Once you find the line with "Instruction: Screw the" in the entries below, return exactly every line from it through the line with "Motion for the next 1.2".

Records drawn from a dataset
╭──

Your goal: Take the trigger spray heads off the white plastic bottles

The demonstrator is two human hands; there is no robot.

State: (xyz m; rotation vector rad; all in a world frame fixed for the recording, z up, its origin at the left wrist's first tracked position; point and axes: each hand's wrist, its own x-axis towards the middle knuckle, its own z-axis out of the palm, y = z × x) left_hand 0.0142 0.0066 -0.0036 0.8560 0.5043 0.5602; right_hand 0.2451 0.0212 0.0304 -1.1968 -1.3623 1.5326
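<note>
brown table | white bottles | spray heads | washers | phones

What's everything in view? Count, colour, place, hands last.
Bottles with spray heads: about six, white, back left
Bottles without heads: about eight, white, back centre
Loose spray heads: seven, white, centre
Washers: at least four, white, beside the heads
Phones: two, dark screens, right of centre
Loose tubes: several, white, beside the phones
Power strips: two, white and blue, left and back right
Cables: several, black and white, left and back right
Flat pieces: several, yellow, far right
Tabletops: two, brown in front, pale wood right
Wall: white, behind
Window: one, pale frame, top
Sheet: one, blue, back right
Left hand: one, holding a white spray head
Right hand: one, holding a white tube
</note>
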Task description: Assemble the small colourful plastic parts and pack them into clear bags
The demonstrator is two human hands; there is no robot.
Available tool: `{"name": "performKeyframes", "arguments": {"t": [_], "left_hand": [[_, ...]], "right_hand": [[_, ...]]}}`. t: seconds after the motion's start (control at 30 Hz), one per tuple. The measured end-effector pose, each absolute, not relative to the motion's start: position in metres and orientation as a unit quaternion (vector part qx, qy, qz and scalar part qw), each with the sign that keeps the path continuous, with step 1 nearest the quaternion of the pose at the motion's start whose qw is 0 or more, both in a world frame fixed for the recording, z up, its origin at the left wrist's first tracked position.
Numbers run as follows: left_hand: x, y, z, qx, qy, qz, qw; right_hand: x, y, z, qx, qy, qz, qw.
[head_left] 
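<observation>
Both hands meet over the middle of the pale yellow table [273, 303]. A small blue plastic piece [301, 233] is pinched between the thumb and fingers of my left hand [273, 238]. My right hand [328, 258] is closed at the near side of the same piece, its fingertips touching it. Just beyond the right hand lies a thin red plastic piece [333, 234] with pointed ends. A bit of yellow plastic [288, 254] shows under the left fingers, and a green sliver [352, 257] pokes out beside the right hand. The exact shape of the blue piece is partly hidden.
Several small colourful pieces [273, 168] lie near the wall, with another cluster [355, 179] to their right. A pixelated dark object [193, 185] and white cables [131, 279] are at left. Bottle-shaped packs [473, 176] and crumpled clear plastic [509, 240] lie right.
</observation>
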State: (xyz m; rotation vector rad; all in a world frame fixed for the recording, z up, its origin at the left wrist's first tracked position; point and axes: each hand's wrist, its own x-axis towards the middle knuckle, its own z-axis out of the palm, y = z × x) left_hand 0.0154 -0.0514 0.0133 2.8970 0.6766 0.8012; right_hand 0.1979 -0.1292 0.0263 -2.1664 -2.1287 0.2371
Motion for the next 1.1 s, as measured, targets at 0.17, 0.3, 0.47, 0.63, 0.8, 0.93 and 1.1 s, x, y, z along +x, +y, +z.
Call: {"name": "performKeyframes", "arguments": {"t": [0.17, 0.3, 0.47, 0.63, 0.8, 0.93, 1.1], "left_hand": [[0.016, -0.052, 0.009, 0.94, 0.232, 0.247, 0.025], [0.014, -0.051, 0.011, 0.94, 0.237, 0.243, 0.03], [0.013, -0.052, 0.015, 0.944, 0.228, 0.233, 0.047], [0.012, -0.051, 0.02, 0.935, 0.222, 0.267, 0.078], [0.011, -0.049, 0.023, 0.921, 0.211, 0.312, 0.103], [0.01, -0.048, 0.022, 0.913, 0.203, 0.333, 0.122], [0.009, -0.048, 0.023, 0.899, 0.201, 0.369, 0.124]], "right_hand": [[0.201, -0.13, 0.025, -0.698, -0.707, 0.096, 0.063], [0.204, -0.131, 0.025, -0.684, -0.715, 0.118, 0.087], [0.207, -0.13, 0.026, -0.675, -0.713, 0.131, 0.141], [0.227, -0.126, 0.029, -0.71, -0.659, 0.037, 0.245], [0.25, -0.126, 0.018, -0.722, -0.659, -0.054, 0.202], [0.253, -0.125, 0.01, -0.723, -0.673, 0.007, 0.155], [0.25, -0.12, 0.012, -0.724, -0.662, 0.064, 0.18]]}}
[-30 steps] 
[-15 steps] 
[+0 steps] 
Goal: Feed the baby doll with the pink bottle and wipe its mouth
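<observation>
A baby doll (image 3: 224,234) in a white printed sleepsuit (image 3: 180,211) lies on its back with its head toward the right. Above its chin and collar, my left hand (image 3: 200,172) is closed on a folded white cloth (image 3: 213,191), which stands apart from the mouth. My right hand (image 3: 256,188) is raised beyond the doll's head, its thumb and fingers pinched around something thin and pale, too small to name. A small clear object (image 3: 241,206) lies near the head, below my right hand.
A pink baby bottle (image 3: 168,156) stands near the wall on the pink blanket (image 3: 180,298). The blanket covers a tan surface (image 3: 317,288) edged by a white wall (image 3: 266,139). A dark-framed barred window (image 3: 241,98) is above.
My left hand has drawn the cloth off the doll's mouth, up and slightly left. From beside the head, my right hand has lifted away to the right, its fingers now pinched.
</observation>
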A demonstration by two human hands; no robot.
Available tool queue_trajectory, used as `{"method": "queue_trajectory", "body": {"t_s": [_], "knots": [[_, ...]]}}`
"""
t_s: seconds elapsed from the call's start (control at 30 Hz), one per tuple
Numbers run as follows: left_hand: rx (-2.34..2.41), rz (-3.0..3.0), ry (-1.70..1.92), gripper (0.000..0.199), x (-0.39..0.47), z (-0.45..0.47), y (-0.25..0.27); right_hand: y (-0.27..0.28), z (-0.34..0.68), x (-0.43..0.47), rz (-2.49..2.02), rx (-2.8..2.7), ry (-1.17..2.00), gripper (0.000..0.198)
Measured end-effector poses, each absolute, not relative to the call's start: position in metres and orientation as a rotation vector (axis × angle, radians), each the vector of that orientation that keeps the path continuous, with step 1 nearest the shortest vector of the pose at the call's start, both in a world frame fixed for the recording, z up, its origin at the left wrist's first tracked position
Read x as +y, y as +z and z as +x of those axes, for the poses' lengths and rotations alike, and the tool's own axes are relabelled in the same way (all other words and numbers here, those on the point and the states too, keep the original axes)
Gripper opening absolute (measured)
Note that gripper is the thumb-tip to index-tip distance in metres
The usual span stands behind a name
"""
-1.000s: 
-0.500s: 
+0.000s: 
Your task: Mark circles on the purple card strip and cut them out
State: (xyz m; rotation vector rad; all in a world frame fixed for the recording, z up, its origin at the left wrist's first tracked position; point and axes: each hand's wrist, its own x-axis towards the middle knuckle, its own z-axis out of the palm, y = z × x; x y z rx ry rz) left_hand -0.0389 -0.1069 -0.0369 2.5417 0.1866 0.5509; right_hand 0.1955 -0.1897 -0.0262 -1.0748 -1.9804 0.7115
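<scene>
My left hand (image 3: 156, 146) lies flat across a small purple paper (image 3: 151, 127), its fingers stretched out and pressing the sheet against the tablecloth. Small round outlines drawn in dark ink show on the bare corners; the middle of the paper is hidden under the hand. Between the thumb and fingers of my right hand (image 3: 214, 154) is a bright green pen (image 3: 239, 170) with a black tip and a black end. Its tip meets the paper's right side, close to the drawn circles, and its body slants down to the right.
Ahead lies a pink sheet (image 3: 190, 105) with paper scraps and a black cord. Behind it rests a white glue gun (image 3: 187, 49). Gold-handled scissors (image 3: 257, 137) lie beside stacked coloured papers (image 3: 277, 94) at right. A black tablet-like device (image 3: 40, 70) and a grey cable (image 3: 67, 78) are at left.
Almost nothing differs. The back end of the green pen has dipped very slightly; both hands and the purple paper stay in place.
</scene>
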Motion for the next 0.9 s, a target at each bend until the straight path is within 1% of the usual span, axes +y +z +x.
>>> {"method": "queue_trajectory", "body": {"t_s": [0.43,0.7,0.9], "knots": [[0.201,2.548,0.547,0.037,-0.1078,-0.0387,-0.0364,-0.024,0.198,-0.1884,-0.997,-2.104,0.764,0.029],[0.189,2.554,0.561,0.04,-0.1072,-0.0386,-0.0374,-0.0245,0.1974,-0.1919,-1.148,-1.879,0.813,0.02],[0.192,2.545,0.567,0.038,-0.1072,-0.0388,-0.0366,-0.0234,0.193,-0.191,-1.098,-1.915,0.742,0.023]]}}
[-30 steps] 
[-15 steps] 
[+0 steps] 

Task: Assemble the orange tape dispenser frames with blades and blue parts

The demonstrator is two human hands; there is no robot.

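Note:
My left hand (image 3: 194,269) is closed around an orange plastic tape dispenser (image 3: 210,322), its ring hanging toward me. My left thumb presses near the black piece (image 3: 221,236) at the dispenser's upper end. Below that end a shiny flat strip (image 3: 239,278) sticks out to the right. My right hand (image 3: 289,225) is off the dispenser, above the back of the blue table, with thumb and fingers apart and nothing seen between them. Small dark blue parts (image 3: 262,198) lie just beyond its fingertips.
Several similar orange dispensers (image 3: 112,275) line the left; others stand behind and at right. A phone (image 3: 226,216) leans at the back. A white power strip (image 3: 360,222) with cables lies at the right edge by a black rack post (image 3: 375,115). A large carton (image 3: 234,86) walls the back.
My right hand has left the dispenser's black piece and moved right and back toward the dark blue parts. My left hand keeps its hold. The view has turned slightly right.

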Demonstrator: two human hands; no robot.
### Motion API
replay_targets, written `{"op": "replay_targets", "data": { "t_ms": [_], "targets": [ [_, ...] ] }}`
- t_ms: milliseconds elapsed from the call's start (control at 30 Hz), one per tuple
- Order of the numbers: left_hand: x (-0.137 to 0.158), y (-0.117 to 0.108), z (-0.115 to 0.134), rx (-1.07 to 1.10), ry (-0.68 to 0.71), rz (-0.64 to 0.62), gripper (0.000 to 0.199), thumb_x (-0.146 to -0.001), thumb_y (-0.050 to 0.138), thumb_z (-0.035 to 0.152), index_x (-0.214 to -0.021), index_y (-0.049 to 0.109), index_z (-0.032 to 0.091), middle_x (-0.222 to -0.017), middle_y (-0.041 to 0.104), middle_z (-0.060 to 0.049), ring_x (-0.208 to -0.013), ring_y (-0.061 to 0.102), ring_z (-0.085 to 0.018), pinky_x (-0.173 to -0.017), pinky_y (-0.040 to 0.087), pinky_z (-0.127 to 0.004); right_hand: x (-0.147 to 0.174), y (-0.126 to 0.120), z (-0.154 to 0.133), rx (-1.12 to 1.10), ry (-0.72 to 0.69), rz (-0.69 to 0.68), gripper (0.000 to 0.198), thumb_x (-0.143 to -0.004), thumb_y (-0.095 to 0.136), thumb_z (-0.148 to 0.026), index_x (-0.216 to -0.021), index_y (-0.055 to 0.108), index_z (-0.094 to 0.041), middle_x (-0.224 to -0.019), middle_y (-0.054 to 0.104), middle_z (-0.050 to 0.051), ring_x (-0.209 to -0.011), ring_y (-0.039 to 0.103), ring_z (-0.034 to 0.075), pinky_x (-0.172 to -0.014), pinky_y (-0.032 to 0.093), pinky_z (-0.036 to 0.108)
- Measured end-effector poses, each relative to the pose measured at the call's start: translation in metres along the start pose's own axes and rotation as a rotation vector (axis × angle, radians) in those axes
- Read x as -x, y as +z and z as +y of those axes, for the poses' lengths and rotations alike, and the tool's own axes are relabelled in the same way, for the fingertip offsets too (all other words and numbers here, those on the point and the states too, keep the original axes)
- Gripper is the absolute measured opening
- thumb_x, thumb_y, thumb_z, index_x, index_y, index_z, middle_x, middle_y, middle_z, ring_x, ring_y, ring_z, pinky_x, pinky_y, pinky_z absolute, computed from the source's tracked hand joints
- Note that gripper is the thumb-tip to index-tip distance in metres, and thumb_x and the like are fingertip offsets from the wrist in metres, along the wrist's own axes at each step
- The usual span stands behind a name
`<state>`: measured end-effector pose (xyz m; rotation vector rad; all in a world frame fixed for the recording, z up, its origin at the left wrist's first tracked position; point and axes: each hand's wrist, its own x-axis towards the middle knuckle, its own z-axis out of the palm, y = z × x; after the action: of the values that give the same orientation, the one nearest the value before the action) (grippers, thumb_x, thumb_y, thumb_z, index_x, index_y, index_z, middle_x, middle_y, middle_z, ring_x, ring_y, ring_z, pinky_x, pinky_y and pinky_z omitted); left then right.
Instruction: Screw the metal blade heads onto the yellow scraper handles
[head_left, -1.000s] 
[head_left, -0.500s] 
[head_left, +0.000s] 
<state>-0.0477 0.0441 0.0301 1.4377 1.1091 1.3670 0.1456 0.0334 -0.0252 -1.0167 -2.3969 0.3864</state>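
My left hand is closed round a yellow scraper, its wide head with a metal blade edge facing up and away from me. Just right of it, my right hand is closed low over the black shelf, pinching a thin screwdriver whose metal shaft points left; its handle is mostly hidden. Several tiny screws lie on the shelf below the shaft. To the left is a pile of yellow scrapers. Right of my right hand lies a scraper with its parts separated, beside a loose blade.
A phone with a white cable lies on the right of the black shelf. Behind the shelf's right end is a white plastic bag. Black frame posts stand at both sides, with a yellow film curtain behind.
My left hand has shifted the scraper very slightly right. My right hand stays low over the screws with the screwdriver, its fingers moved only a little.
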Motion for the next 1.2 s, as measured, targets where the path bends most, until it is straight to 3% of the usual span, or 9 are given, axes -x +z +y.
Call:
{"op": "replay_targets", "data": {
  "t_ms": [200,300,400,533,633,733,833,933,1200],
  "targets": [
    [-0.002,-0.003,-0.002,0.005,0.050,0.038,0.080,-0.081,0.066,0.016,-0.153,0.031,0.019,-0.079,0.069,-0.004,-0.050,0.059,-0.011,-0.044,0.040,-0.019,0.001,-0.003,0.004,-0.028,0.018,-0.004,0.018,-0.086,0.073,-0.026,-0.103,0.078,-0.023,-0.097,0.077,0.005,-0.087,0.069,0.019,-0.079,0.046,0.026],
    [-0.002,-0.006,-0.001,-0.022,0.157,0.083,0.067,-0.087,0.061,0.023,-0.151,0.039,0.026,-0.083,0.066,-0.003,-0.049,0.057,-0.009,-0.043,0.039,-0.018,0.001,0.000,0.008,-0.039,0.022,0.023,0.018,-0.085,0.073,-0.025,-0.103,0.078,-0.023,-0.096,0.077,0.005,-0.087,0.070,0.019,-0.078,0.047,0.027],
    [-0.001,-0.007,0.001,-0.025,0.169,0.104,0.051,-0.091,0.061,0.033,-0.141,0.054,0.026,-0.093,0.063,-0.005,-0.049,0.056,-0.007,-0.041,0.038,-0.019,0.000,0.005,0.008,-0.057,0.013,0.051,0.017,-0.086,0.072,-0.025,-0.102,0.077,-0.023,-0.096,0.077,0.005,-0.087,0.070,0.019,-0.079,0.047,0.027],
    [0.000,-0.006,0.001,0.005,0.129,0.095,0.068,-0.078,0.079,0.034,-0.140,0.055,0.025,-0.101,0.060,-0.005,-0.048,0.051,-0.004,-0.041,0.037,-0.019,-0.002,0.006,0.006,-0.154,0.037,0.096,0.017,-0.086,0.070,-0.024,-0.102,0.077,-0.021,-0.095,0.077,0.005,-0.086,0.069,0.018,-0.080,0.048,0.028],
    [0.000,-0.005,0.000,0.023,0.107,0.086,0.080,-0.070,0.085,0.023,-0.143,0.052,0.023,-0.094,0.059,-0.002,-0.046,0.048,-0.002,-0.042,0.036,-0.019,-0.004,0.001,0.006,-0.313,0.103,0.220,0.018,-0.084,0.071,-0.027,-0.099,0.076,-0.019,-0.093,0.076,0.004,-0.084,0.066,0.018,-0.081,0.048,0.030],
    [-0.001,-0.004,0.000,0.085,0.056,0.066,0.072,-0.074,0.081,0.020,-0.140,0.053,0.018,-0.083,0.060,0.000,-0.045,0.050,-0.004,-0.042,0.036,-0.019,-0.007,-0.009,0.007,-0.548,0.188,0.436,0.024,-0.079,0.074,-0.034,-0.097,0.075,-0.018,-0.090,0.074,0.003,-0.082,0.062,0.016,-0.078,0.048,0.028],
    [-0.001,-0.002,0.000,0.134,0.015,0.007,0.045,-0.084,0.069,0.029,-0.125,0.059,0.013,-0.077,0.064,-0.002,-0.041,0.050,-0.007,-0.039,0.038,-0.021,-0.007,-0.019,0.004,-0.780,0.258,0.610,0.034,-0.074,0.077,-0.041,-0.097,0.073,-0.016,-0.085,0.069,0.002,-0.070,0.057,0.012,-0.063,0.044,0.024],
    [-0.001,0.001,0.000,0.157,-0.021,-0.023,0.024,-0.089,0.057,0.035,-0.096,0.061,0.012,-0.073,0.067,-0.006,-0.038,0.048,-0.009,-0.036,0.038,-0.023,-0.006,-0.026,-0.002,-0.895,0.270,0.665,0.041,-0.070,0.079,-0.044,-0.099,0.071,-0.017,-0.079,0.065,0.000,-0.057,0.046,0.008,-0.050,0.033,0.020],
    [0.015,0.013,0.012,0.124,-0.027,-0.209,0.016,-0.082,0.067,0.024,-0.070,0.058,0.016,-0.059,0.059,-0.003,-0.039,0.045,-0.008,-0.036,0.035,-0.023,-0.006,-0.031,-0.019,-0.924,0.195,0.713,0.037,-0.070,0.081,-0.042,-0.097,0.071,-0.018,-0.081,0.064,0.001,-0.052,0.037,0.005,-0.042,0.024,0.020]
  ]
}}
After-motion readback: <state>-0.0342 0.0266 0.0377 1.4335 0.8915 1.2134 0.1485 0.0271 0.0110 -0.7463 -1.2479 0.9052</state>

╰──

> SOLVED EXERCISE:
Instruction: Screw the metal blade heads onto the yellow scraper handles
[head_left, -1.000s] 
[head_left, -0.500s] 
[head_left, +0.000s] 
<state>-0.0477 0.0441 0.0301 1.4377 1.1091 1.3670 0.1456 0.0334 -0.0252 -1.0167 -2.3969 0.3864</state>
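My left hand is closed round a yellow scraper, its wide head with a metal blade edge facing up and away from me. Just right of it, my right hand is closed low over the black shelf, pinching a thin screwdriver whose metal shaft points left; its handle is mostly hidden. Several tiny screws lie on the shelf below the shaft. To the left is a pile of yellow scrapers. Right of my right hand lies a scraper with its parts separated, beside a loose blade.
A phone with a white cable lies on the right of the black shelf. Behind the shelf's right end is a white plastic bag. Black frame posts stand at both sides, with a yellow film curtain behind.
My left hand has shifted the scraper very slightly right. My right hand stays low over the screws with the screwdriver, its fingers moved only a little.
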Motion for the next 1.2 s, as measured, targets where the path bends most, until it is straight to 3% of the usual span, or 9 are given, axes -x +z +y.

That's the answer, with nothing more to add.